**Your task**: Only the pictures are to be dropped, and the rest of the data should be copied exactly.

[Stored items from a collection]
------------------------------

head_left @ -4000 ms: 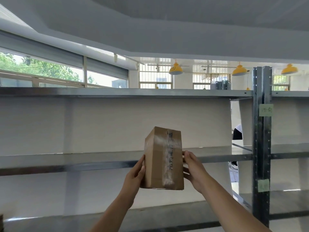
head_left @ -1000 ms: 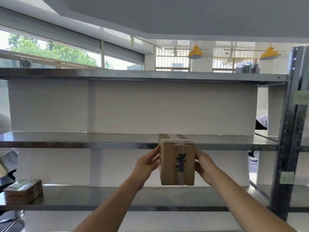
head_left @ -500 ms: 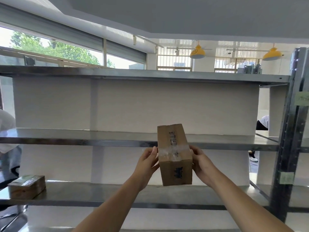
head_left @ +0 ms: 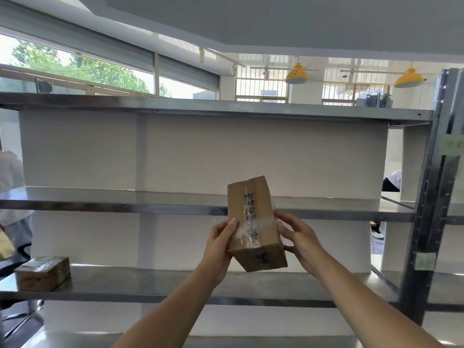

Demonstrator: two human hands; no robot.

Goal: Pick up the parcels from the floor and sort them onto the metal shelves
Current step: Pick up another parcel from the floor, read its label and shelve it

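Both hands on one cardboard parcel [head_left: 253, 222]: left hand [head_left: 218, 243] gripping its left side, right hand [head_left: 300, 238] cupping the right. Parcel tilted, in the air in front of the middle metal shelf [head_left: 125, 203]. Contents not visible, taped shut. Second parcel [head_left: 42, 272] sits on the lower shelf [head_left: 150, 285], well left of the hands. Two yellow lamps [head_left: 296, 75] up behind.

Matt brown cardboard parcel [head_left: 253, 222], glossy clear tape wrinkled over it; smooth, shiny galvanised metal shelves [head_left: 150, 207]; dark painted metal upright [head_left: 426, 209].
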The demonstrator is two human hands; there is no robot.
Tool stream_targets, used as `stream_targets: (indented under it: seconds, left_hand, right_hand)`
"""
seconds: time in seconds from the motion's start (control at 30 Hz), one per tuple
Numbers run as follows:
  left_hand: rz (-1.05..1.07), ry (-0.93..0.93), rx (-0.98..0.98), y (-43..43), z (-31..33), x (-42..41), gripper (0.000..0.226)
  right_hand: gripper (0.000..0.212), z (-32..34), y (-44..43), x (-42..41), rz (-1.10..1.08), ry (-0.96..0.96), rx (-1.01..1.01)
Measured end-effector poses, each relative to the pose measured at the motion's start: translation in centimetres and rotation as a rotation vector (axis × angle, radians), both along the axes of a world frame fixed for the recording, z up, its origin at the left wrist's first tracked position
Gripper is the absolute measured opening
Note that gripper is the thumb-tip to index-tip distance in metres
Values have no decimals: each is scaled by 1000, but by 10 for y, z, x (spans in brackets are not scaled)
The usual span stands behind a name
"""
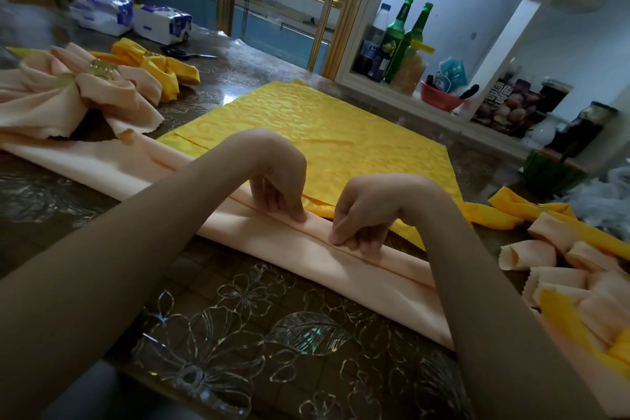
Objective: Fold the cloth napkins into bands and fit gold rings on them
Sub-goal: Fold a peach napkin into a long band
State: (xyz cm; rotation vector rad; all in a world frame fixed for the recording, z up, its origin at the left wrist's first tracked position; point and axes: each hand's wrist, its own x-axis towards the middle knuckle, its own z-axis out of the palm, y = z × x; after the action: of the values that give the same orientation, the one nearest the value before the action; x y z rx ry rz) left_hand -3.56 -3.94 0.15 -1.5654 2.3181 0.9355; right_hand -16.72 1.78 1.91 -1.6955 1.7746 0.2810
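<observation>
Pinching the centre seam of the peach napkin (306, 251), my left hand (278, 186) and right hand (363, 215) meet mid floral table (238, 317); yellow napkin (324, 133) lies flat toward its far edge, green bottles (395, 34) shelved beyond, I think.

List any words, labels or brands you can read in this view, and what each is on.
No text can be quoted reliably.
Tissue packs: blue print, blurred.
Green bottles: labels too small.
Blue packet: white characters, blurred.
Dark box: large pale characters, blurred.
Peach napkin, yellow napkin: no text.
</observation>
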Motion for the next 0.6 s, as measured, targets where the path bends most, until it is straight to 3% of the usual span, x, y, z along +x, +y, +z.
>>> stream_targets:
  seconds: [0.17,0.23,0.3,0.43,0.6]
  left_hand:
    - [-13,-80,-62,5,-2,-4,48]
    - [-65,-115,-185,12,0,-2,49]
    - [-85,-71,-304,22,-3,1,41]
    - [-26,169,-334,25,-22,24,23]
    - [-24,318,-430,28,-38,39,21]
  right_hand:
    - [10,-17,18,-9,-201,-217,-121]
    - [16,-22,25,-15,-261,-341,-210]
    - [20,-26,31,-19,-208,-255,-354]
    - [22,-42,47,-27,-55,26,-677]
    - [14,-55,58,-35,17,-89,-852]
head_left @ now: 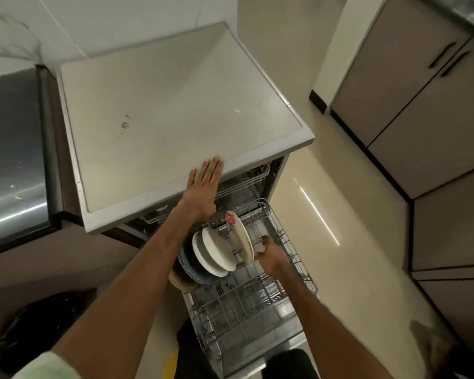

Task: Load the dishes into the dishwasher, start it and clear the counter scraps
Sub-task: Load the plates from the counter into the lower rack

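The dishwasher stands open with its lower wire rack (257, 305) pulled out over the door. Several plates stand on edge at the rack's back left: a cream plate with a red flower (240, 236), two white plates (216, 254) and a blue-rimmed one (188, 265) behind them. My right hand (270, 254) grips the near edge of the flowered plate, fingers curled on its rim. My left hand (203, 191) lies flat with straight fingers on the front edge of the dishwasher's grey top (159, 113), where small brown scraps (125, 124) lie.
A steel sink surface (11, 160) sits to the left of the dishwasher. A black bin bag (39, 324) lies low at the left. Brown cabinets (427, 105) line the right wall across a strip of glossy cream floor (340, 242). The upper rack (244, 184) stays inside.
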Tool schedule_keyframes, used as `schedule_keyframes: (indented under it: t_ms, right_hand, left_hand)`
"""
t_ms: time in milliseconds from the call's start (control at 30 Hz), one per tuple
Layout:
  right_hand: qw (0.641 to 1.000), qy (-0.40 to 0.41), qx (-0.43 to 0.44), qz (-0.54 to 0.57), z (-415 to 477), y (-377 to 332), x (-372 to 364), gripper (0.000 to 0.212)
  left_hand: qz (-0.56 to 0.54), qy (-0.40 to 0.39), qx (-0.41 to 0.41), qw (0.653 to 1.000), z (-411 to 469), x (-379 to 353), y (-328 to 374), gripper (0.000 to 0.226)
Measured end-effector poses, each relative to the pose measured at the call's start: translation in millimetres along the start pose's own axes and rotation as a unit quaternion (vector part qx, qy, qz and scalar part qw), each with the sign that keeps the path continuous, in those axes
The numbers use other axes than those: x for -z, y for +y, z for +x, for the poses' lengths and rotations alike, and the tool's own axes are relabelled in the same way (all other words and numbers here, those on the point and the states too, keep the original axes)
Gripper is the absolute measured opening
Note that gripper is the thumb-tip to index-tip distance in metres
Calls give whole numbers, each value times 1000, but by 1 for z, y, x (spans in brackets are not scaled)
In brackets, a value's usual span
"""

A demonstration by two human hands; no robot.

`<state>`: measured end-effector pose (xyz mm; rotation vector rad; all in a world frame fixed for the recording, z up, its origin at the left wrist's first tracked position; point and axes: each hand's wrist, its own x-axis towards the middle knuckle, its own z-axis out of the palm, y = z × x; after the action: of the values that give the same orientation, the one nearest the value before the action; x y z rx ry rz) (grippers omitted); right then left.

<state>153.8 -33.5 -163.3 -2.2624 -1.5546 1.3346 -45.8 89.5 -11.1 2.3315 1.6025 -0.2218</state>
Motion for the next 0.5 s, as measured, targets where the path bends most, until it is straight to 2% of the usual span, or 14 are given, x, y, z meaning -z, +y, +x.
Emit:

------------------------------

**Output**:
head_left @ -4000 ms: 
head_left @ -1000 ms: 
head_left @ -500 ms: 
head_left @ +0 ms: 

Demonstrator: two human hands; no robot.

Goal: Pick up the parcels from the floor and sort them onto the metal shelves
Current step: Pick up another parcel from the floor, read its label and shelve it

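Both hands on one cardboard parcel [head_left: 253, 222]: left hand [head_left: 218, 243] gripping its left side, right hand [head_left: 300, 238] cupping the right. Parcel tilted, in the air in front of the middle metal shelf [head_left: 125, 203]. Contents not visible, taped shut. Second parcel [head_left: 42, 272] sits on the lower shelf [head_left: 150, 285], well left of the hands. Two yellow lamps [head_left: 296, 75] up behind.

Matt brown cardboard parcel [head_left: 253, 222], glossy clear tape wrinkled over it; smooth, shiny galvanised metal shelves [head_left: 150, 207]; dark painted metal upright [head_left: 426, 209].
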The demonstrator is two human hands; there is no robot.
Tool stream_targets, used as `stream_targets: (indented under it: seconds, left_hand, right_hand)`
"""
seconds: time in seconds from the motion's start (control at 30 Hz), one per tuple
Numbers run as follows:
  left_hand: rz (-1.05..1.07), ry (-0.93..0.93), rx (-0.98..0.98), y (-43..43), z (-31..33), x (-42..41), gripper (0.000..0.226)
  right_hand: gripper (0.000..0.212), z (-32..34), y (-44..43), x (-42..41), rz (-1.10..1.08), ry (-0.96..0.96), rx (-1.01..1.01)
Measured end-effector poses, each relative to the pose measured at the motion's start: translation in centimetres and rotation as a rotation vector (axis × angle, radians), both along the axes of a world frame fixed for the recording, z up, its origin at the left wrist's first tracked position
Gripper is the absolute measured opening
Note that gripper is the thumb-tip to index-tip distance in metres
Values have no decimals: each is scaled by 1000, but by 10 for y, z, x (spans in brackets are not scaled)
The usual span stands behind a name
"""
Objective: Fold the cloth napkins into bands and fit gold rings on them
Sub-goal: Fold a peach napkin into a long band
State: (xyz cm; rotation vector rad; all in a world frame fixed for the recording, z up, its origin at the left wrist's first tracked position; point and axes: each hand's wrist, its own x-axis towards the middle knuckle, its own z-axis out of the palm, y = z × x; after the action: of the values that give the same orientation, the one nearest the value before the action; x y z rx ry rz) left_hand -3.56 -3.94 0.15 -1.5654 2.3181 0.9355; right_hand -16.72 1.78 1.91 -1.6955 1.7746 0.2810
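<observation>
Pinching the centre seam of the peach napkin (306, 251), my left hand (278, 186) and right hand (363, 215) meet mid floral table (238, 317); yellow napkin (324, 133) lies flat toward its far edge, green bottles (395, 34) shelved beyond, I think.

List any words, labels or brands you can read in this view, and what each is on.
No text can be quoted reliably.
Tissue packs: blue print, blurred.
Green bottles: labels too small.
Blue packet: white characters, blurred.
Dark box: large pale characters, blurred.
Peach napkin, yellow napkin: no text.
</observation>
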Motion for the next 0.6 s, as measured, targets where the path bends most, until it is straight to 3% of the usual span, x, y, z along +x, +y, +z.
>>> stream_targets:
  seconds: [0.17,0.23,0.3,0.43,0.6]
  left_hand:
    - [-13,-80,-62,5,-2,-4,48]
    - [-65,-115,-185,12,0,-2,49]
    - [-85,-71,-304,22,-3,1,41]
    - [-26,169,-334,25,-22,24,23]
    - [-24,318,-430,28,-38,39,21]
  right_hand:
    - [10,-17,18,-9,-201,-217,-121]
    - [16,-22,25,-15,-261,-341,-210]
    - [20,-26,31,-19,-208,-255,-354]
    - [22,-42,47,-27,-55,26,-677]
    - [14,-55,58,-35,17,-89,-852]
head_left @ now: 

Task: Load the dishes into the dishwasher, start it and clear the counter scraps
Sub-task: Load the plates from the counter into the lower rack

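The dishwasher stands open with its lower wire rack (257, 305) pulled out over the door. Several plates stand on edge at the rack's back left: a cream plate with a red flower (240, 236), two white plates (216, 254) and a blue-rimmed one (188, 265) behind them. My right hand (270, 254) grips the near edge of the flowered plate, fingers curled on its rim. My left hand (203, 191) lies flat with straight fingers on the front edge of the dishwasher's grey top (159, 113), where small brown scraps (125, 124) lie.
A steel sink surface (11, 160) sits to the left of the dishwasher. A black bin bag (39, 324) lies low at the left. Brown cabinets (427, 105) line the right wall across a strip of glossy cream floor (340, 242). The upper rack (244, 184) stays inside.
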Tool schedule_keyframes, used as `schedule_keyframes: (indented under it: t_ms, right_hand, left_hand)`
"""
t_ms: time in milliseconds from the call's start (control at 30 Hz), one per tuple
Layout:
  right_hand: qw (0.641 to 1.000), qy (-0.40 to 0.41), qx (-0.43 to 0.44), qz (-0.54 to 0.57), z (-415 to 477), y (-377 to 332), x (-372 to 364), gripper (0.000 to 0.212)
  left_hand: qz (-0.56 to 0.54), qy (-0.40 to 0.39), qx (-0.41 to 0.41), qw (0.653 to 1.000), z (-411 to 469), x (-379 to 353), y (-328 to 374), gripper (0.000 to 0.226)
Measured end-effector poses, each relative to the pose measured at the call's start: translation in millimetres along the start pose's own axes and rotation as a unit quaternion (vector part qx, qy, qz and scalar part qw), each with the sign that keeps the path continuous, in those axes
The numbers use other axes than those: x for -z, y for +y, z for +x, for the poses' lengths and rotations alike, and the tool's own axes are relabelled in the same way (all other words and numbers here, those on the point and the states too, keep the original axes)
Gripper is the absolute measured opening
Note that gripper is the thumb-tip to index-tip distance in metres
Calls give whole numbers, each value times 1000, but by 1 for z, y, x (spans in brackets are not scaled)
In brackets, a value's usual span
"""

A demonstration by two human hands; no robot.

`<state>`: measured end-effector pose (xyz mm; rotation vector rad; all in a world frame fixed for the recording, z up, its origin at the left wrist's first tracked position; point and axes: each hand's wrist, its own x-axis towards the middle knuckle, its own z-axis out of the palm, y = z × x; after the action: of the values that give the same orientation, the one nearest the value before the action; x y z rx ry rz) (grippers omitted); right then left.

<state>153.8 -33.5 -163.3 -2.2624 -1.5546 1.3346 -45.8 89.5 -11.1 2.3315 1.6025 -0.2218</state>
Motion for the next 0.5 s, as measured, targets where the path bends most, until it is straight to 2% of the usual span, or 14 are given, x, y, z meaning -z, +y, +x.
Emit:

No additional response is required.